Religion & Orientierung


1

Jüdisches Leben in München Integration der Zuwanderer

Gemeindepräsidentin Knobloch hatte die Hoffnung ausgedrückt, dass die Münchner jüdische Gemeinde wieder so groß werde wie in den 1920er-Jahren. Nun ist sie es fast. Groß wurden damit aber auch die Aufgaben - vor allem in Sachen Integration.

Stand: 26.10.2006 | Archiv

Kopie des Passes eines jüdischen Zuwanderers | Bild: BR

Die Israelitische Kultusgemeinde (IKG) war zunächst kaum vorbereitet auf die Tausenden von Immigranten, die seit den frühen 1990er-Jahren nach München kamen. Nach und nach gelang ihr es aber, die Infrastruktur zu schaffen, um den Neuankömmlingen die Eingliederung zu erleichtern.

Nachhaltige Arbeit für Integration ist in der Tat heute eine der wichtigsten Aufgaben der IKG, Integration nicht nur in die jüdische Gemeinde, sondern auch in die deutsche Gesellschaft. Die IKG ist für die Zuwanderer erste Anlaufstelle, aber auch quasi Sozialamt: Gesorgt werden muss für Wohnung, Arbeit und Vermittlung von Deutschkenntnissen.

Akademiker ohne Beruf

Infografik: In Bayern augenommene jüdische Emigranten | Bild: BR/Henrik Ullmann zur Infografik Bayern Jüdische Einwanderer 1991 - 2011

Starker Knick nach 2005: Seitdem gilt nicht mehr das Kontingentflüchtlingsgesetz. Es wurde durch einen strengeren Aufnahmekatalog ersetzt. [mehr]
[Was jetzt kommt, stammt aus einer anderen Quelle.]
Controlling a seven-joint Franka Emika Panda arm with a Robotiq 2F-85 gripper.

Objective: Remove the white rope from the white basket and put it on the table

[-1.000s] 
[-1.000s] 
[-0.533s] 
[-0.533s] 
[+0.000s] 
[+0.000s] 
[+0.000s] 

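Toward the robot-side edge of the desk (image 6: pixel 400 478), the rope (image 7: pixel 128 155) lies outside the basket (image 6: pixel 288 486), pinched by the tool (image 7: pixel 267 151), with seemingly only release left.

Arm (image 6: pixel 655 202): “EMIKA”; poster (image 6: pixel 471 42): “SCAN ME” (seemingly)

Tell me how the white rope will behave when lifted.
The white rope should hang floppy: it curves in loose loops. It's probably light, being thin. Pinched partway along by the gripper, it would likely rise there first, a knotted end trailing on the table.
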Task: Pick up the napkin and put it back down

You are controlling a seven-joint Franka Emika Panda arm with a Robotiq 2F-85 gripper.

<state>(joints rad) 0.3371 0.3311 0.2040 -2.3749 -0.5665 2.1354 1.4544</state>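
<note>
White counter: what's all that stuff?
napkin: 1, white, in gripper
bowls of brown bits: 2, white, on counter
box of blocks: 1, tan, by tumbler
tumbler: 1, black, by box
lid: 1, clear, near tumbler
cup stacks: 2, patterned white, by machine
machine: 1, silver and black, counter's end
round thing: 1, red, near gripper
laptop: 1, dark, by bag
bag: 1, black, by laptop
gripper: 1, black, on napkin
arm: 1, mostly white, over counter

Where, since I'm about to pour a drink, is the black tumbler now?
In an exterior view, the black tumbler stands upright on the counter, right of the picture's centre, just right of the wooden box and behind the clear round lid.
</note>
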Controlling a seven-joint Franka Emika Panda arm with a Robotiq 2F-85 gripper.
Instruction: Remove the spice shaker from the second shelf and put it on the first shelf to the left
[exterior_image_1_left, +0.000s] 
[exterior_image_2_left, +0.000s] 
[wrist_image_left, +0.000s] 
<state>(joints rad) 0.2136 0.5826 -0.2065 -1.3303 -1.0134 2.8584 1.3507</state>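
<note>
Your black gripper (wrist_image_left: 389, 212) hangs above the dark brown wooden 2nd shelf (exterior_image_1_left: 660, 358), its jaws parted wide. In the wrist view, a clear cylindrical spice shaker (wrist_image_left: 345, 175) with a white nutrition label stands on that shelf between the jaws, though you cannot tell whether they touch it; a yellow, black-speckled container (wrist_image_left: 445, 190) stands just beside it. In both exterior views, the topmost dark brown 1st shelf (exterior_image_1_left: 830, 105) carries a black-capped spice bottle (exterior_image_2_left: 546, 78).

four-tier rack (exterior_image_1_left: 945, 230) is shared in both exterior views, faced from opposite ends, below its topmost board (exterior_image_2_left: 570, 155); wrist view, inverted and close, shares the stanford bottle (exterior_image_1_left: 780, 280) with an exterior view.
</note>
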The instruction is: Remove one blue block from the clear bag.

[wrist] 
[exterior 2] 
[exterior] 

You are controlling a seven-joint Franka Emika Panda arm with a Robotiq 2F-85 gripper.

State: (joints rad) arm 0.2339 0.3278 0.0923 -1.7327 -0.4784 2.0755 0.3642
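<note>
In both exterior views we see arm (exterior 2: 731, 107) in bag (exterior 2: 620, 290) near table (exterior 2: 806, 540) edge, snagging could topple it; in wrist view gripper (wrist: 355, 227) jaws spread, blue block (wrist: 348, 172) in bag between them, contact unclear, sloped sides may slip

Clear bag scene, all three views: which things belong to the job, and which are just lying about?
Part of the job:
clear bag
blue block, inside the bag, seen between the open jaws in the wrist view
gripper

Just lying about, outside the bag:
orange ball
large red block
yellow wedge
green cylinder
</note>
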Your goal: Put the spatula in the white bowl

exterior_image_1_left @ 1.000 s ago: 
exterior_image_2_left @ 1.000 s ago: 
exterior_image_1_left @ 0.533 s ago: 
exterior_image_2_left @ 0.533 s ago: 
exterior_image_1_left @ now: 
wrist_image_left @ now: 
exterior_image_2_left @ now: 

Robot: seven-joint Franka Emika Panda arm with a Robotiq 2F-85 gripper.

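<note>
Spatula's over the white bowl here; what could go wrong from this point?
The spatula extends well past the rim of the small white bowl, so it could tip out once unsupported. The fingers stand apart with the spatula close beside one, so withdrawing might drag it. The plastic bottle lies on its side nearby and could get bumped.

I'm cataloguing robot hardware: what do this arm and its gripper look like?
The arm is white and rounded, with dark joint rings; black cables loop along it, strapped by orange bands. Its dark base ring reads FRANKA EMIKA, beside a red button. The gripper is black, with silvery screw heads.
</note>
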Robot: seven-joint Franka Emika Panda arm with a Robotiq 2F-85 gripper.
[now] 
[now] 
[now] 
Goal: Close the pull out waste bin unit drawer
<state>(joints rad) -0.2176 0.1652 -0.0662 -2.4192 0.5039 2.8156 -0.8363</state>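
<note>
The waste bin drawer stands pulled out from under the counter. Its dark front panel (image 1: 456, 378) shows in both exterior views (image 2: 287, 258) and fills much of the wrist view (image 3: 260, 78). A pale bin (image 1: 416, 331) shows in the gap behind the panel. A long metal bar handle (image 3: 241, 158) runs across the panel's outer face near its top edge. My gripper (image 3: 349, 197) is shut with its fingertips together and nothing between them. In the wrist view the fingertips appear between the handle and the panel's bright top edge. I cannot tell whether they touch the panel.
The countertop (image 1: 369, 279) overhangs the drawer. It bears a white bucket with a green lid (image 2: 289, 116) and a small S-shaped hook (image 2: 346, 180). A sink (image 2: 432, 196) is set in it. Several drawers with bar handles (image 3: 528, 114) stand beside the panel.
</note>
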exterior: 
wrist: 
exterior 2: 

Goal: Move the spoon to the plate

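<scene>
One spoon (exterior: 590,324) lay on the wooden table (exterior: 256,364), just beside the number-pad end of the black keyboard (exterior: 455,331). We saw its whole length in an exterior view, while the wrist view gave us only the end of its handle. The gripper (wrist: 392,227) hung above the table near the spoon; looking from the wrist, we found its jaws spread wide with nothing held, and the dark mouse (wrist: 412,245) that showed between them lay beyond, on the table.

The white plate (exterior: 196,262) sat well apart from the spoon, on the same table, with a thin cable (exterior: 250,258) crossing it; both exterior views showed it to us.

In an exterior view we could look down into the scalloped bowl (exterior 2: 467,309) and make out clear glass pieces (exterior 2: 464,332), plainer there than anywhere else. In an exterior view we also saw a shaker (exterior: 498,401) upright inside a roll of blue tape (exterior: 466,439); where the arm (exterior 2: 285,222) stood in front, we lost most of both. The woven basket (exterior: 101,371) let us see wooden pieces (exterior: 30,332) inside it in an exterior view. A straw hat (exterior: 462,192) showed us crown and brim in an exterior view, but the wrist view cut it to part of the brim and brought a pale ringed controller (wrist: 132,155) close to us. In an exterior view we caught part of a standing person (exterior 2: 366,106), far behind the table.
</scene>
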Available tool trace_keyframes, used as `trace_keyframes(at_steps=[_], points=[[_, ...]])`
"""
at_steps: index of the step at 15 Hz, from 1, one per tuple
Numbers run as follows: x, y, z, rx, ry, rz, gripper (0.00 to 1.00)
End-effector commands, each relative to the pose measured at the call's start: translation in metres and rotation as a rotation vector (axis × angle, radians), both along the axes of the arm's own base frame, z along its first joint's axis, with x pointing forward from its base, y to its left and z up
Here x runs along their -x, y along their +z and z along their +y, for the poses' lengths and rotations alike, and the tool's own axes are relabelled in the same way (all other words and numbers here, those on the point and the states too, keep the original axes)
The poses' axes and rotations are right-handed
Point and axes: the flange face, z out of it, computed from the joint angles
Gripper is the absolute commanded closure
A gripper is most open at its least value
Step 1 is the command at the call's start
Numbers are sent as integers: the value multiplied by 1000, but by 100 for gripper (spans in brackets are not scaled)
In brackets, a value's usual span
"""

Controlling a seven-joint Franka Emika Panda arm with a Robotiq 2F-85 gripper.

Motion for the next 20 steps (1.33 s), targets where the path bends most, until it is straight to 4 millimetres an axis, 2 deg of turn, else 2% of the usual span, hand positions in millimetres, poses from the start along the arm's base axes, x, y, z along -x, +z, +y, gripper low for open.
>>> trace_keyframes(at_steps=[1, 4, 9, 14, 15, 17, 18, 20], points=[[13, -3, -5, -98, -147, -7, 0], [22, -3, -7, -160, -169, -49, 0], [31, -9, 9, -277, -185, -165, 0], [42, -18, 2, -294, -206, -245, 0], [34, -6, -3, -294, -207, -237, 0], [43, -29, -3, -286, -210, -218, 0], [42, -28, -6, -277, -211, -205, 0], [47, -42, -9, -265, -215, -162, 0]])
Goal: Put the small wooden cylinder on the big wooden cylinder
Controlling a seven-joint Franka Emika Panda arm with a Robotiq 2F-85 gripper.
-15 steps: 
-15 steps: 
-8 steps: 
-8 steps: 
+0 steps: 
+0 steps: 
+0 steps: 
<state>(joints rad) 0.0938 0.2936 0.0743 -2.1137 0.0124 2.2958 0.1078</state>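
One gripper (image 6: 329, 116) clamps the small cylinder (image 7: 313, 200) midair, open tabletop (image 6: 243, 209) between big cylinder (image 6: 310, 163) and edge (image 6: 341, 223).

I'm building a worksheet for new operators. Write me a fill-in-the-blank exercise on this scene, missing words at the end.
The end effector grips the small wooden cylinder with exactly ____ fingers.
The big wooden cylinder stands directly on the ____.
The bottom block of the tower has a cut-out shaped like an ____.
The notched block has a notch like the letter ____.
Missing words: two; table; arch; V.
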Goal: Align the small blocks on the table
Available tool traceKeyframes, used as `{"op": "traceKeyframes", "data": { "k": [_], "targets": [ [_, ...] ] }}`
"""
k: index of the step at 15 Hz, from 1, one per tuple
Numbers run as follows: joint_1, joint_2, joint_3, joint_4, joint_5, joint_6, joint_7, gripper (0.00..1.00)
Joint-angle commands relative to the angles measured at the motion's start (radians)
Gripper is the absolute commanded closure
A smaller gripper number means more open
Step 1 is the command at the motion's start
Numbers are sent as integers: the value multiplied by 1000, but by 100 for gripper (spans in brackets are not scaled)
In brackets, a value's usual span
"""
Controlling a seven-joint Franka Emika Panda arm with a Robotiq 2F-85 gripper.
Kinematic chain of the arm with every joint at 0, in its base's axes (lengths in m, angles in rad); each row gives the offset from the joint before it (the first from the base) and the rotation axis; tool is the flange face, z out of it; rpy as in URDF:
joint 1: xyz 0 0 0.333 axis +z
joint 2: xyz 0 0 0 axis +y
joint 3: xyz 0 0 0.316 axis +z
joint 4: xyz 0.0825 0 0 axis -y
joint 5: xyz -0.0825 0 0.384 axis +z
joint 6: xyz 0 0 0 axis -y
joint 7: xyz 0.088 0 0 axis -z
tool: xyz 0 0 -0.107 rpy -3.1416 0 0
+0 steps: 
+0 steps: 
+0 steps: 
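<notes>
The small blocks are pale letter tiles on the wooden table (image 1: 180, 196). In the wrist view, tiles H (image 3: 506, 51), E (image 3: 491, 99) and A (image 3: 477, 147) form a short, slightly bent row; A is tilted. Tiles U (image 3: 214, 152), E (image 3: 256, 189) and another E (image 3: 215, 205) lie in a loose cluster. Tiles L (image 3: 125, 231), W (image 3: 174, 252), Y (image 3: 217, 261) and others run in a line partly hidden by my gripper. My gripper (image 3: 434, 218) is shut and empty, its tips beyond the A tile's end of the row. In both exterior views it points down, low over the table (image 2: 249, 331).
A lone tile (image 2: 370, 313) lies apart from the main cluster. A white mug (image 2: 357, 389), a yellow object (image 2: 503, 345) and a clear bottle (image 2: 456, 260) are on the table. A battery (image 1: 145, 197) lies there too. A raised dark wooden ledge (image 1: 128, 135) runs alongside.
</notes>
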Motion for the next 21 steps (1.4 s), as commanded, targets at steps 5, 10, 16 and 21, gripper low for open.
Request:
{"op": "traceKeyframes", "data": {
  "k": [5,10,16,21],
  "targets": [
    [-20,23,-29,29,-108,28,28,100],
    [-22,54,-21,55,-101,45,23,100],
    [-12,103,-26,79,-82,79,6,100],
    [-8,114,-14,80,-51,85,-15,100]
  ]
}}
Dabei würde es nicht an hoch qualifizierten Leuten mit Diplomen im Reisegepäck mangeln, 80 Prozent sind Akademiker. Das Problem ist: Häufig wird ihr im Herkunftsland erworbener Hochschulabschluss hier nicht anerkannt. Nächstes Problem: Die Zuwanderer verfügen in der Regel über wenig Geld. Schon den Nachwuchs in den - privaten - jüdischen Kindergarten zu schicken, ist für sie kaum bezahlbar. Die Gemeinde muss in solchen Fällen finanziell helfen. Für nicht wenige Immigranten gilt: bei Ankunft Sozialfall.

Nachsitzen im Fach Religion

Kippa: rituelle Kopfbedeckung für Männer

Auch in religiösen Belangen bestehen Hürden: Die Münchner IKG ist orthodox ausgerichtet, die älteren Mitglieder pflegen diese Tradition - mehr oder weniger. Die Neuankömmlinge jedoch konnten oder durften sich in ihren Herkunftsländern - selbst bei Interesse - kaum mit jüdischen Bräuchen und Riten auseinandersetzen. Schon der Besuch einer Synagoge konnte in der UdSSR gefährlich sein - kein Wunder, dass innerhalb der Gemeinde ein Gefälle besteht bei der Vertrautheit mit jüdischer Tradition. Umso mehr sieht es die Kultusgemeinde als eine ihrer Aufgaben an, ihren neuen Mitgliedern wieder Wissen über Judentum zu vermitteln. Daneben gibt es aber auch viele - vor allem Jüngere -, für die jüdische Tradition überhaupt keine Rolle mehr spielt. Sie wollen in erster Linie ein Leben als Münchner, Würzburger oder Augsburger führen.